• **To do**:
Retyping all the entries exactly is the whole task.

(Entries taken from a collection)
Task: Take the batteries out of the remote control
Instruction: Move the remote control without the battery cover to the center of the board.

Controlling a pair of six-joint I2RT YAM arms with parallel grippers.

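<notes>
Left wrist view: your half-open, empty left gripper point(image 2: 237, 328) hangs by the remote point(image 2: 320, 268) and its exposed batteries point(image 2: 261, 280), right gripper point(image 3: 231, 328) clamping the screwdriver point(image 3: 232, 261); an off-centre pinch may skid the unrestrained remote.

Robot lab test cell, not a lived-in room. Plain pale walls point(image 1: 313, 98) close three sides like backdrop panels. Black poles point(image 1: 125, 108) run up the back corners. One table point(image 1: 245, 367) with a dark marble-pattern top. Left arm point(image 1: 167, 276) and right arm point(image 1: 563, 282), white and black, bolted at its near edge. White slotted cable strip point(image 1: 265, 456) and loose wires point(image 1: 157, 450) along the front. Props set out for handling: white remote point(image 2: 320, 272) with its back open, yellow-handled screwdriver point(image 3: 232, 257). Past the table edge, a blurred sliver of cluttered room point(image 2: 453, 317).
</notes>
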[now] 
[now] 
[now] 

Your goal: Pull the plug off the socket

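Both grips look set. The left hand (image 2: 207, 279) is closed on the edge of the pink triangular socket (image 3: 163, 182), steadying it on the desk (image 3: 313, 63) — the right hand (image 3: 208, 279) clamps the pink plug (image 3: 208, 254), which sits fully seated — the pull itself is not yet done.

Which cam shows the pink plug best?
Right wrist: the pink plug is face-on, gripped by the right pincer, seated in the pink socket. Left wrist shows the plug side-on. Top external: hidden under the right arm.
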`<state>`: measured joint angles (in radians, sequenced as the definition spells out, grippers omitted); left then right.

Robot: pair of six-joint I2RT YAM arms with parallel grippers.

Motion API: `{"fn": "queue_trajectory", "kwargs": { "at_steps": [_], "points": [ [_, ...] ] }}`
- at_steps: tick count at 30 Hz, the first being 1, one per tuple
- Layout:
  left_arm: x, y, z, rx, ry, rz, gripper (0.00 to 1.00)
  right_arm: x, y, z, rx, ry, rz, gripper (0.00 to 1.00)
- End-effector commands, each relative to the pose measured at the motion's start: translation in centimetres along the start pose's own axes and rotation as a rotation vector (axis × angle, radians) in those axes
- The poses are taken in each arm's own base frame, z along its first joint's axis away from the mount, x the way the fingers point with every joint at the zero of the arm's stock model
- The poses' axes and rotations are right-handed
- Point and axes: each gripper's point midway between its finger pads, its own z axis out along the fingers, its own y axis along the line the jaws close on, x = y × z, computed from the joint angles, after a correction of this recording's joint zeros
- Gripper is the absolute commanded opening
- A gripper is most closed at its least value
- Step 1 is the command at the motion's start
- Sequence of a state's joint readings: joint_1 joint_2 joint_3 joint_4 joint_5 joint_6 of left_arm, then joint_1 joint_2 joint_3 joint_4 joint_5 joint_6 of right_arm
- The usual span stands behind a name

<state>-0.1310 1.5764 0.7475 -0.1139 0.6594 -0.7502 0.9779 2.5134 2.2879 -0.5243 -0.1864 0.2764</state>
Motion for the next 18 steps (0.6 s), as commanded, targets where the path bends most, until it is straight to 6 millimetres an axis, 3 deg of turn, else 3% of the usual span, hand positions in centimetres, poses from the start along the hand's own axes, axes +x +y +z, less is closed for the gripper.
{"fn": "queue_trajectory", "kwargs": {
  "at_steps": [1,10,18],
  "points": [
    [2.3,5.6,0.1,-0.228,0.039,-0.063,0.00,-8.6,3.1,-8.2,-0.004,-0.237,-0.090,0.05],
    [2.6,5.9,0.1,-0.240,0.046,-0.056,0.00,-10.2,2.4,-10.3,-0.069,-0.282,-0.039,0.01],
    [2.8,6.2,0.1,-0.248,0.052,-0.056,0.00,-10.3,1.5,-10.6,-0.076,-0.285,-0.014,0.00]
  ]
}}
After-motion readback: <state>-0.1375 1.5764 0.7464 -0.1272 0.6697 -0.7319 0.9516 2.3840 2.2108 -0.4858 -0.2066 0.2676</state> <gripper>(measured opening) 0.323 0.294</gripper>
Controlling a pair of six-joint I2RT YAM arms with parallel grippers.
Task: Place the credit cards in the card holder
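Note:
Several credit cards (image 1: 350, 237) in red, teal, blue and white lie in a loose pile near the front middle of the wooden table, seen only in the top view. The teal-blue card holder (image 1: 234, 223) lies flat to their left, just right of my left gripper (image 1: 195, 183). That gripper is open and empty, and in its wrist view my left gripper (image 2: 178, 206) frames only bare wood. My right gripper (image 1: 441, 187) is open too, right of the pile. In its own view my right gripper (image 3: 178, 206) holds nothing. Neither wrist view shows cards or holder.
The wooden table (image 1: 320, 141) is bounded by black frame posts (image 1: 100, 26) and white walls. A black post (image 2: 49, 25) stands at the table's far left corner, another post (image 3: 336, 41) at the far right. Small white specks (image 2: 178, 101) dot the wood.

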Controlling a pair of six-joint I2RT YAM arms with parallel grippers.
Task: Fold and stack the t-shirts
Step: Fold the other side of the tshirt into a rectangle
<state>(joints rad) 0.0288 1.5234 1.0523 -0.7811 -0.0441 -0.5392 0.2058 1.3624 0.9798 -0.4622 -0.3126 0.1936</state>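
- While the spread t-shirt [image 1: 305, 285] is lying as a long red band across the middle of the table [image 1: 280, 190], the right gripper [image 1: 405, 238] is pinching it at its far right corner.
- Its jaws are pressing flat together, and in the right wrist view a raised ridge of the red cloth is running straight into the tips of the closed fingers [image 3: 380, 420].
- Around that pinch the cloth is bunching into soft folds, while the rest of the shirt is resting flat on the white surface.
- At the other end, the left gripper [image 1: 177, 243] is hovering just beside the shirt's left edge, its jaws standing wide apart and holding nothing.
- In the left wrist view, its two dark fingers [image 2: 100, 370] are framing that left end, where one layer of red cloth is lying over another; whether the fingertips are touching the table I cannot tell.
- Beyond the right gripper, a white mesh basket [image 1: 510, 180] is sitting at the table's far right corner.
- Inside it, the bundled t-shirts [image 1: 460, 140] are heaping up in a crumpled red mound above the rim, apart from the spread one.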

• **Result of this task**:
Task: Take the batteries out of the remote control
Instruction: Move the remote control without the battery cover to the center of the board.

Controlling a pair of six-joint I2RT YAM arms with parallel grippers.

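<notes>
Left wrist view: your half-open, empty left gripper point(image 2: 237, 328) hangs by the remote point(image 2: 320, 268) and its exposed batteries point(image 2: 261, 280), right gripper point(image 3: 231, 328) clamping the screwdriver point(image 3: 232, 261); an off-centre pinch may skid the unrestrained remote.

Robot lab test cell, not a lived-in room. Plain pale walls point(image 1: 313, 98) close three sides like backdrop panels. Black poles point(image 1: 125, 108) run up the back corners. One table point(image 1: 245, 367) with a dark marble-pattern top. Left arm point(image 1: 167, 276) and right arm point(image 1: 563, 282), white and black, bolted at its near edge. White slotted cable strip point(image 1: 265, 456) and loose wires point(image 1: 157, 450) along the front. Props set out for handling: white remote point(image 2: 320, 272) with its back open, yellow-handled screwdriver point(image 3: 232, 257). Past the table edge, a blurred sliver of cluttered room point(image 2: 453, 317).
</notes>
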[now] 
[now] 
[now] 

Your goal: Pull the plug off the socket

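Both grips look set. The left hand (image 2: 207, 279) is closed on the edge of the pink triangular socket (image 3: 163, 182), steadying it on the desk (image 3: 313, 63) — the right hand (image 3: 208, 279) clamps the pink plug (image 3: 208, 254), which sits fully seated — the pull itself is not yet done.

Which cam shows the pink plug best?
Right wrist: the pink plug is face-on, gripped by the right pincer, seated in the pink socket. Left wrist shows the plug side-on. Top external: hidden under the right arm.
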`<state>`: measured joint angles (in radians, sequenced as the definition spells out, grippers omitted); left then right.

Robot: pair of six-joint I2RT YAM arms with parallel grippers.

Motion API: `{"fn": "queue_trajectory", "kwargs": { "at_steps": [_], "points": [ [_, ...] ] }}`
- at_steps: tick count at 30 Hz, the first being 1, one per tuple
- Layout:
  left_arm: x, y, z, rx, ry, rz, gripper (0.00 to 1.00)
  right_arm: x, y, z, rx, ry, rz, gripper (0.00 to 1.00)
- End-effector commands, each relative to the pose measured at the motion's start: translation in centimetres along the start pose's own axes and rotation as a rotation vector (axis × angle, radians) in those axes
- The poses are taken in each arm's own base frame, z along its first joint's axis away from the mount, x the way the fingers point with every joint at the zero of the arm's stock model
- The poses' axes and rotations are right-handed
- Point and axes: each gripper's point midway between its finger pads, its own z axis out along the fingers, its own y axis along the line the jaws close on, x = y × z, computed from the joint angles, after a correction of this recording's joint zeros
- Gripper is the absolute commanded opening
- A gripper is most closed at its least value
- Step 1 is the command at the motion's start
- Sequence of a state's joint readings: joint_1 joint_2 joint_3 joint_4 joint_5 joint_6 of left_arm, then joint_1 joint_2 joint_3 joint_4 joint_5 joint_6 of right_arm
- The usual span stands behind a name

<state>-0.1310 1.5764 0.7475 -0.1139 0.6594 -0.7502 0.9779 2.5134 2.2879 -0.5243 -0.1864 0.2764</state>
Motion for the next 18 steps (0.6 s), as commanded, targets where the path bends most, until it is straight to 6 millimetres an axis, 3 deg of turn, else 3% of the usual span, hand positions in centimetres, poses from the start along the hand's own axes, axes +x +y +z, less is closed for the gripper.
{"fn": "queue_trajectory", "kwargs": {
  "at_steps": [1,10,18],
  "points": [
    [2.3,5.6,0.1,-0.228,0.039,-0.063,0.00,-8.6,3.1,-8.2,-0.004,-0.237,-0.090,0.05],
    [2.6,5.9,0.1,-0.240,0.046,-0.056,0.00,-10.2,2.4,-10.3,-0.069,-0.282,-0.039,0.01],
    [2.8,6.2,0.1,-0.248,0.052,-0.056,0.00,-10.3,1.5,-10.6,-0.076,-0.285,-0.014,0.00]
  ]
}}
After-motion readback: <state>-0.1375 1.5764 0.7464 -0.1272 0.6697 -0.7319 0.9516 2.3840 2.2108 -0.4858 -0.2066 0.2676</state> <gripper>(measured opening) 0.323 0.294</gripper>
Controlling a pair of six-joint I2RT YAM arms with parallel grippers.
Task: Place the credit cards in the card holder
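Note:
Several credit cards (image 1: 350, 237) in red, teal, blue and white lie in a loose pile near the front middle of the wooden table, seen only in the top view. The teal-blue card holder (image 1: 234, 223) lies flat to their left, just right of my left gripper (image 1: 195, 183). That gripper is open and empty, and in its wrist view my left gripper (image 2: 178, 206) frames only bare wood. My right gripper (image 1: 441, 187) is open too, right of the pile. In its own view my right gripper (image 3: 178, 206) holds nothing. Neither wrist view shows cards or holder.
The wooden table (image 1: 320, 141) is bounded by black frame posts (image 1: 100, 26) and white walls. A black post (image 2: 49, 25) stands at the table's far left corner, another post (image 3: 336, 41) at the far right. Small white specks (image 2: 178, 101) dot the wood.
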
Controlling a pair of six-joint I2RT YAM arms with parallel grippers.
Task: Fold and stack the t-shirts
Step: Fold the other side of the tshirt into a rectangle
<state>(joints rad) 0.0288 1.5234 1.0523 -0.7811 -0.0441 -0.5392 0.2058 1.3624 0.9798 -0.4622 -0.3126 0.1936</state>
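- While the spread t-shirt [image 1: 305, 285] is lying as a long red band across the middle of the table [image 1: 280, 190], the right gripper [image 1: 405, 238] is pinching it at its far right corner.
- Its jaws are pressing flat together, and in the right wrist view a raised ridge of the red cloth is running straight into the tips of the closed fingers [image 3: 380, 420].
- Around that pinch the cloth is bunching into soft folds, while the rest of the shirt is resting flat on the white surface.
- At the other end, the left gripper [image 1: 177, 243] is hovering just beside the shirt's left edge, its jaws standing wide apart and holding nothing.
- In the left wrist view, its two dark fingers [image 2: 100, 370] are framing that left end, where one layer of red cloth is lying over another; whether the fingertips are touching the table I cannot tell.
- Beyond the right gripper, a white mesh basket [image 1: 510, 180] is sitting at the table's far right corner.
- Inside it, the bundled t-shirts [image 1: 460, 140] are heaping up in a crumpled red mound above the rim, apart from the spread one.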

Nothing else belongs in this answer.